Earlier this year, I wrote about the rise of food pop-ups. One of the main threads was that the conditions of cooking professionally have changed, driving many young and mid-career chefs to start pop-ups rather than pursue more conventional work-up-the-ladder restaurant careers. Why? What are some of the obstacles?

For obvious reasons, the pandemic has made dining indoors more difficult, even in December 2021. Further, food prices are up due to supply chain issues (caused by the pandemic) and inflation (caused by loose U.S. monetary policy). For many months, the food scene has faced massive labor challenges.
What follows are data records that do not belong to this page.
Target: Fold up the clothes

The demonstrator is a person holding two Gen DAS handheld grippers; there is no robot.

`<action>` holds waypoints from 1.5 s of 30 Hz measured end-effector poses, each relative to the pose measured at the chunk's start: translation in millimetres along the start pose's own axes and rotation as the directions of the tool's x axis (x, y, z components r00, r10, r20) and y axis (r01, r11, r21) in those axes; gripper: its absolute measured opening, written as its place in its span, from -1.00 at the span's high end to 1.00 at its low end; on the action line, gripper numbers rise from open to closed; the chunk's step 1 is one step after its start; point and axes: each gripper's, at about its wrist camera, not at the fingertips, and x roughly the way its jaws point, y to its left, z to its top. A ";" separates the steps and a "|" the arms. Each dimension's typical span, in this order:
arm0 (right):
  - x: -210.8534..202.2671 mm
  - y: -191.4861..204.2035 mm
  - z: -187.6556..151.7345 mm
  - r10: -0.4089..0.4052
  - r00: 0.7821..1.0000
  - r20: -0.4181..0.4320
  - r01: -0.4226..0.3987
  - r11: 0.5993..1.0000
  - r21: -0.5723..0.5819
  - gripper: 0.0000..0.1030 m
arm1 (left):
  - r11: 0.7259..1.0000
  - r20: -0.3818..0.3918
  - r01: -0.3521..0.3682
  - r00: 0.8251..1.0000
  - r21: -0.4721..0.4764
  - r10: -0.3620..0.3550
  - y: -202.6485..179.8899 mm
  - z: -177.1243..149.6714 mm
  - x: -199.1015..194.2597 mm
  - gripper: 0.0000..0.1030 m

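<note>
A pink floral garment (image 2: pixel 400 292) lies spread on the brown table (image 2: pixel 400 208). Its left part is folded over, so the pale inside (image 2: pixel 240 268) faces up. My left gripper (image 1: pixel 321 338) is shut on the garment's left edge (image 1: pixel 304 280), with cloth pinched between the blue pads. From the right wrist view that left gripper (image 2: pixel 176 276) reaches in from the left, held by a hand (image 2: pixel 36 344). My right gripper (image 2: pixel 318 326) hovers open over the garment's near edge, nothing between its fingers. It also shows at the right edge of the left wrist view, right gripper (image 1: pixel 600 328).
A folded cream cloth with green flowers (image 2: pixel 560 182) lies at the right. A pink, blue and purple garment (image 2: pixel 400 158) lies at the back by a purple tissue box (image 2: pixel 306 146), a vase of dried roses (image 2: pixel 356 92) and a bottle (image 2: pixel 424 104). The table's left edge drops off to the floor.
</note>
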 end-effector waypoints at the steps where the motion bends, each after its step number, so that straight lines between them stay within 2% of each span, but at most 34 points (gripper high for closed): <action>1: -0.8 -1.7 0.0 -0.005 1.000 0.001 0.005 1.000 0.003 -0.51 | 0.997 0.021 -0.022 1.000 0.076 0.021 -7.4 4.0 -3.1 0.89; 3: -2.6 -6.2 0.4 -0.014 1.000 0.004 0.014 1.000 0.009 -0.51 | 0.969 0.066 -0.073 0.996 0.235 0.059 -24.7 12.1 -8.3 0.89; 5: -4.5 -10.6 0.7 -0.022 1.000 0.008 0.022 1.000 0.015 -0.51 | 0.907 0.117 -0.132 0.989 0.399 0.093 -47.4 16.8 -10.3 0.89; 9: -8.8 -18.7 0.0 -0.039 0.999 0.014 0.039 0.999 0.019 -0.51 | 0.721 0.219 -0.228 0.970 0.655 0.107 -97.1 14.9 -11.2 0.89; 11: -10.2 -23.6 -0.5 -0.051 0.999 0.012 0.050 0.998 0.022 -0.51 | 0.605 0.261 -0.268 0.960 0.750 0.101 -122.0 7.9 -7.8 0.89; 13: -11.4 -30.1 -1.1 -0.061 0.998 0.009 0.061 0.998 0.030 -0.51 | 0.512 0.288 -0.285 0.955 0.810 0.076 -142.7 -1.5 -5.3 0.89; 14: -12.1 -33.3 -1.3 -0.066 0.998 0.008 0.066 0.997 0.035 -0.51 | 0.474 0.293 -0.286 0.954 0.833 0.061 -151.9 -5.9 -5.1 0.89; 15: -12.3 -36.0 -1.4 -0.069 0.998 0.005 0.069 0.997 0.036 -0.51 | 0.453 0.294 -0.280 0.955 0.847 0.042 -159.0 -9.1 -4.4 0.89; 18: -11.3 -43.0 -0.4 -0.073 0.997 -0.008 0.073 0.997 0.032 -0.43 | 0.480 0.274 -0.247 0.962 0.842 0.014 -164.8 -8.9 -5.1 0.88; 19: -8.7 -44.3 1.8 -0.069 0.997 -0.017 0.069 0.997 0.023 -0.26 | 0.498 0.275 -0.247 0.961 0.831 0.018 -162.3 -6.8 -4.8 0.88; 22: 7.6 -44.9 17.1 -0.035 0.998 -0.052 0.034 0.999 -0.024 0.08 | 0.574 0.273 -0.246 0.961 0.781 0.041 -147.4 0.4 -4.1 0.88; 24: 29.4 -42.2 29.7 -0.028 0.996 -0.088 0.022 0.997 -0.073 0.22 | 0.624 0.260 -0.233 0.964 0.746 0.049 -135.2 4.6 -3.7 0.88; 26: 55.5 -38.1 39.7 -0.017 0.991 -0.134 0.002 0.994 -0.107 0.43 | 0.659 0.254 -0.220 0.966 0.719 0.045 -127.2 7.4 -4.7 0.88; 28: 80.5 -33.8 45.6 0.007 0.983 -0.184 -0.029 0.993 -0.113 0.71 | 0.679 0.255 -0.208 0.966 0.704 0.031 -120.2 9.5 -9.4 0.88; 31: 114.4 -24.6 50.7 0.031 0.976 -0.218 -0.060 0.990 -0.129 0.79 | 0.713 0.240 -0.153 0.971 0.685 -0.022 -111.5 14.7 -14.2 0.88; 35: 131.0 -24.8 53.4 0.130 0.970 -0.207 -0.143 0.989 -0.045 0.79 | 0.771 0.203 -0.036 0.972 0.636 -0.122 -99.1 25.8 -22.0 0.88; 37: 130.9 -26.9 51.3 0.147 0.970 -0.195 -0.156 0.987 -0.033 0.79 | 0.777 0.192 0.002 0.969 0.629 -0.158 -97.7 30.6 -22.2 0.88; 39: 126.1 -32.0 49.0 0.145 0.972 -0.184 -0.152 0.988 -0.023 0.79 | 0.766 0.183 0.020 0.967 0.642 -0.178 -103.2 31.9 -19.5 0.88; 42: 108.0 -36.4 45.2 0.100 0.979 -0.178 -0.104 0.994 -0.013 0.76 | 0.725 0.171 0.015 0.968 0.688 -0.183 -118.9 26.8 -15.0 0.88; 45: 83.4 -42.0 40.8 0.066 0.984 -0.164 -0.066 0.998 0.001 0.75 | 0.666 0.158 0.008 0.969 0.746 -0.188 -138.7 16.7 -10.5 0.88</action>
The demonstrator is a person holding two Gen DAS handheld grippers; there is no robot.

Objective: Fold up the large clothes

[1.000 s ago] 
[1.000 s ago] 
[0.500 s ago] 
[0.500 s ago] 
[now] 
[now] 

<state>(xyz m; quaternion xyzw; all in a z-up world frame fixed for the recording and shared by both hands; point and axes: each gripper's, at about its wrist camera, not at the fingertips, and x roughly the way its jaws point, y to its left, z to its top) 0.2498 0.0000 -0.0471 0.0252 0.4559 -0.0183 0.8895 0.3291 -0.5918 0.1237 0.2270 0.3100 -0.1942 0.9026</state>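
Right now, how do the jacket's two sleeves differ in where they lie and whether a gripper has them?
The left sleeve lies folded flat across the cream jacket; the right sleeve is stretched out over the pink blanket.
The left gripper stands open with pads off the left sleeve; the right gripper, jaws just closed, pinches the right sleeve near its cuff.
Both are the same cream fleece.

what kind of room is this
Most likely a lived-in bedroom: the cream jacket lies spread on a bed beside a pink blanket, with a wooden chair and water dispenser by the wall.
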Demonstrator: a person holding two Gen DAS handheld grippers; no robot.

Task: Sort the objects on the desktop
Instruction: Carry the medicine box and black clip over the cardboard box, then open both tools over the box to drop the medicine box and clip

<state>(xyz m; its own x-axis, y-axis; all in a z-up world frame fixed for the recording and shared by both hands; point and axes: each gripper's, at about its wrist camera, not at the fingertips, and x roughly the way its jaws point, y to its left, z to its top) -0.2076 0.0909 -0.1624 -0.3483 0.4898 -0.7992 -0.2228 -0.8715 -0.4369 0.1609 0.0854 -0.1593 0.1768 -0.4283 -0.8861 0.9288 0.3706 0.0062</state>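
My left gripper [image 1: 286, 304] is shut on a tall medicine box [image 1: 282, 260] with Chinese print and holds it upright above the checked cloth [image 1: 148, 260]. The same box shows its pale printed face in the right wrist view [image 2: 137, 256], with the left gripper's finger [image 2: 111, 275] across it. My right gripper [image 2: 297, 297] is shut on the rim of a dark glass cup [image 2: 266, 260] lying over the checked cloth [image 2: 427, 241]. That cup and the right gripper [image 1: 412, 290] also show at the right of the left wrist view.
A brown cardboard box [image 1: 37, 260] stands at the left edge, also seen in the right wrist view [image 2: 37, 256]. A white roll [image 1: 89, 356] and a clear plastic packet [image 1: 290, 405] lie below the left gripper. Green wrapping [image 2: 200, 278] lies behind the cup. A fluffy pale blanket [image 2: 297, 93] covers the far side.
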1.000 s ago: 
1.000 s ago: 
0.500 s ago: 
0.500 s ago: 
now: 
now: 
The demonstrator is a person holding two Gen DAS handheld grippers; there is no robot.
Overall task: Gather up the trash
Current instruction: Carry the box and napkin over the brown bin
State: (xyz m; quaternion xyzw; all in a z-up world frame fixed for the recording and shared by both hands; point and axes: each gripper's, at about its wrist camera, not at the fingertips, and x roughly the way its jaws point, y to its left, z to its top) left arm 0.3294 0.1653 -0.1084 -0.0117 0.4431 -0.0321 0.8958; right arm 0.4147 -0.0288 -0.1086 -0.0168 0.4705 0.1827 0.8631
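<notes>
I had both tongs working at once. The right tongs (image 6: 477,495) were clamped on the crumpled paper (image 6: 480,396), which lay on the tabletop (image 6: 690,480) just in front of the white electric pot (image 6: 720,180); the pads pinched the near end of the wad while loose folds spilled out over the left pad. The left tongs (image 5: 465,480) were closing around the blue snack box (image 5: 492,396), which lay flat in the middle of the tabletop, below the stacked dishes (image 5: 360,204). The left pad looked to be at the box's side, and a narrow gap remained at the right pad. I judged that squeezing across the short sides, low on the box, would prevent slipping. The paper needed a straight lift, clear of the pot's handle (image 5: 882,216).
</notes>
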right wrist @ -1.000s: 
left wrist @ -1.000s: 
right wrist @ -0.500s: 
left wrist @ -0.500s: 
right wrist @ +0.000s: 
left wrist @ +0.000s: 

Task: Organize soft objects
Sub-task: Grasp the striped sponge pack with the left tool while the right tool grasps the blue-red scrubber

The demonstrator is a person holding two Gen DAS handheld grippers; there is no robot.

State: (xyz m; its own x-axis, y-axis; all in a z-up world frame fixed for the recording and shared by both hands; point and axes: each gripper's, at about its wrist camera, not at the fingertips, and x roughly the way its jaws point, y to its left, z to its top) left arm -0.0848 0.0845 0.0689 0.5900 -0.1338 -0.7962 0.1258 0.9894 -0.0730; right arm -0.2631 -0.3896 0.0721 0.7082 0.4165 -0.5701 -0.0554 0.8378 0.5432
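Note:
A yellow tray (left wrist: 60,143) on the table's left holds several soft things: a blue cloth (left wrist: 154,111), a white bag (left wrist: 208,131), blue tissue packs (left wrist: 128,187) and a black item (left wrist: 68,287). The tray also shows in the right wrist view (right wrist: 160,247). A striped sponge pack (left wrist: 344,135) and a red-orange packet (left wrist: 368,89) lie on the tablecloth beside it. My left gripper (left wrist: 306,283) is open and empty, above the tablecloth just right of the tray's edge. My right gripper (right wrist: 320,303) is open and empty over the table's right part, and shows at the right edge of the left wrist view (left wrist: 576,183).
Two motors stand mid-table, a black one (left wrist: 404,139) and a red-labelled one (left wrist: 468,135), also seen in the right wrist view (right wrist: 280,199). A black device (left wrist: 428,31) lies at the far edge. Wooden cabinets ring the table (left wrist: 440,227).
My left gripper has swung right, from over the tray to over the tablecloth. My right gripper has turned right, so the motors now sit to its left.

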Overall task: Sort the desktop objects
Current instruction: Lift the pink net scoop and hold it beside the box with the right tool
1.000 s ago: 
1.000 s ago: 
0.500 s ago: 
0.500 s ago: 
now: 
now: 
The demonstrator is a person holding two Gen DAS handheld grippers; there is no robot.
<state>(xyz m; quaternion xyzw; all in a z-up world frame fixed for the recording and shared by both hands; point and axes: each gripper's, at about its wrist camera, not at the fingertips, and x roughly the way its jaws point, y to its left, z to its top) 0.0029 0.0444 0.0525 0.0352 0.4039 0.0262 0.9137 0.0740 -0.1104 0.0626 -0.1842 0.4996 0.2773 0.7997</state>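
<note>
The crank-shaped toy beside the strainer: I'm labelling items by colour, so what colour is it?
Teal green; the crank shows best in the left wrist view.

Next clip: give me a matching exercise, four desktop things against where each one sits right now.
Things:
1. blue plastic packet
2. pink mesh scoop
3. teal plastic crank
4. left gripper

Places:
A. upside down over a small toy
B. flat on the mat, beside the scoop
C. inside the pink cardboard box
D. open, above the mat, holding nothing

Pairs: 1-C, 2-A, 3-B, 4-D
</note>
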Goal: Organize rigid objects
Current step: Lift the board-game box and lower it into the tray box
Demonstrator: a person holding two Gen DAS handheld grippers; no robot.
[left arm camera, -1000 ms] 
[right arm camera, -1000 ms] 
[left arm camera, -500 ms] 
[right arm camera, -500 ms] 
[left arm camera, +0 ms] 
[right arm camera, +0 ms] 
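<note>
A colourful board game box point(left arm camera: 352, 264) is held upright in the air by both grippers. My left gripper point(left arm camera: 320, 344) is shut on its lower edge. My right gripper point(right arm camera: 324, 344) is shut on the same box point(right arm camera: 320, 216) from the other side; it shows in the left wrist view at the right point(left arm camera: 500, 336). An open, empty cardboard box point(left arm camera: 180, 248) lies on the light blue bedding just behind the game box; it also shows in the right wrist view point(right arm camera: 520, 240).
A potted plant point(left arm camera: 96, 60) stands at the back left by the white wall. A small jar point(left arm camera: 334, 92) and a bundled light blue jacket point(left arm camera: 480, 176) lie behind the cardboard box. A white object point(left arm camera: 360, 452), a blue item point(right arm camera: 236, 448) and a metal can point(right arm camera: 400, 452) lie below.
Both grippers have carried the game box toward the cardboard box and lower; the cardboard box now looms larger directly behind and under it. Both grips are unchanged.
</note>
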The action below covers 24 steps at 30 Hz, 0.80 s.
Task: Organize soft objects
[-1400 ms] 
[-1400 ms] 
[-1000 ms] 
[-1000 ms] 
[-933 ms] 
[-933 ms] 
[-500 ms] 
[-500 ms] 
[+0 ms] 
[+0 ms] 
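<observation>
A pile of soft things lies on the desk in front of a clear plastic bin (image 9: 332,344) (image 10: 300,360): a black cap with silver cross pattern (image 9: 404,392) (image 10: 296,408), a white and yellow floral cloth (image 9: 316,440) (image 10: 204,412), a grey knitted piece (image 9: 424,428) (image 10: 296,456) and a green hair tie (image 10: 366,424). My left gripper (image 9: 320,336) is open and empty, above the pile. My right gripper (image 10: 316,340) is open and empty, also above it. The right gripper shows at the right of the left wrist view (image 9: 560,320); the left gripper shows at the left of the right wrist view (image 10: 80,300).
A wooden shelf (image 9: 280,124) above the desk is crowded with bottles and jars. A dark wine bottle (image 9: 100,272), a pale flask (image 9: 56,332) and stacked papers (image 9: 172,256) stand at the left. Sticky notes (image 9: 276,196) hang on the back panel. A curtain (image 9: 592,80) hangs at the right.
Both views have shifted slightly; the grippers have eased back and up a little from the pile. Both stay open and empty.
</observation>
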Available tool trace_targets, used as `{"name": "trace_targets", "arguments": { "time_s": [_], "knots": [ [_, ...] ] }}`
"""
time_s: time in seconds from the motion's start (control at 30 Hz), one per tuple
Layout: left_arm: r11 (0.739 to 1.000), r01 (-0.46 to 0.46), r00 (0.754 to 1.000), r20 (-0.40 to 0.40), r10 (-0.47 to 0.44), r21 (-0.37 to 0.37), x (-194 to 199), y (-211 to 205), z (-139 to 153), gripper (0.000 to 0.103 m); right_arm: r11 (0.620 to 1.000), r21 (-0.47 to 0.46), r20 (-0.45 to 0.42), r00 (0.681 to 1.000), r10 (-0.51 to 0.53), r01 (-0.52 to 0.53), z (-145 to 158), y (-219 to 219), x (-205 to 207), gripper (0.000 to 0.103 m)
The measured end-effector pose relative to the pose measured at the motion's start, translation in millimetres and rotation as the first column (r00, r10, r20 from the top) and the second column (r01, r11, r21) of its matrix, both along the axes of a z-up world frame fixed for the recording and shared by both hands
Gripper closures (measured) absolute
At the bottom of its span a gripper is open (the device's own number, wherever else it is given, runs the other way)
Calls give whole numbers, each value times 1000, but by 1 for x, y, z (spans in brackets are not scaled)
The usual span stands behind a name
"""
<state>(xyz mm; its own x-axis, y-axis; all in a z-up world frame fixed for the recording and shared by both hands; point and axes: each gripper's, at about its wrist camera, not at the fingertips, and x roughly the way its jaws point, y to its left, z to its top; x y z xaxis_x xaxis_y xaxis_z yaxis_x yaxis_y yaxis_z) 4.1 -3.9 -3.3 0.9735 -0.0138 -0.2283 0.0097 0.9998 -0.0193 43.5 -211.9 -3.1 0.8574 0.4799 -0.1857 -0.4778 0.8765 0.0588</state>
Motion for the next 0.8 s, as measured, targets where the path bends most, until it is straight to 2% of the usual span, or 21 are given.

Food workers are less likely to work at pre-pandemic rates and to old-school hospitality standards due to many factors, including pay, work conditions, and others. Across the Valley, restaurant operators are facing labor shortages.

Now, the hard business of running a restaurant has become harder. Easier days don't look to be coming anytime soon. To keep the lights on and the stoves hot, chefs and owners have to tighten already-tight margins. Over time, this pressure might suppress creativity and experimentation. Indeed, many of the restaurants that have closed since the pandemic began have been among our most creative.

But then again, cooks have risen to this challenge. Faced with these obstacles, many have gotten creative in new ways: pop-ups, collaborations, food side hustles, embracing honest comfort foods, and generally adapting and routing creative energy to new places.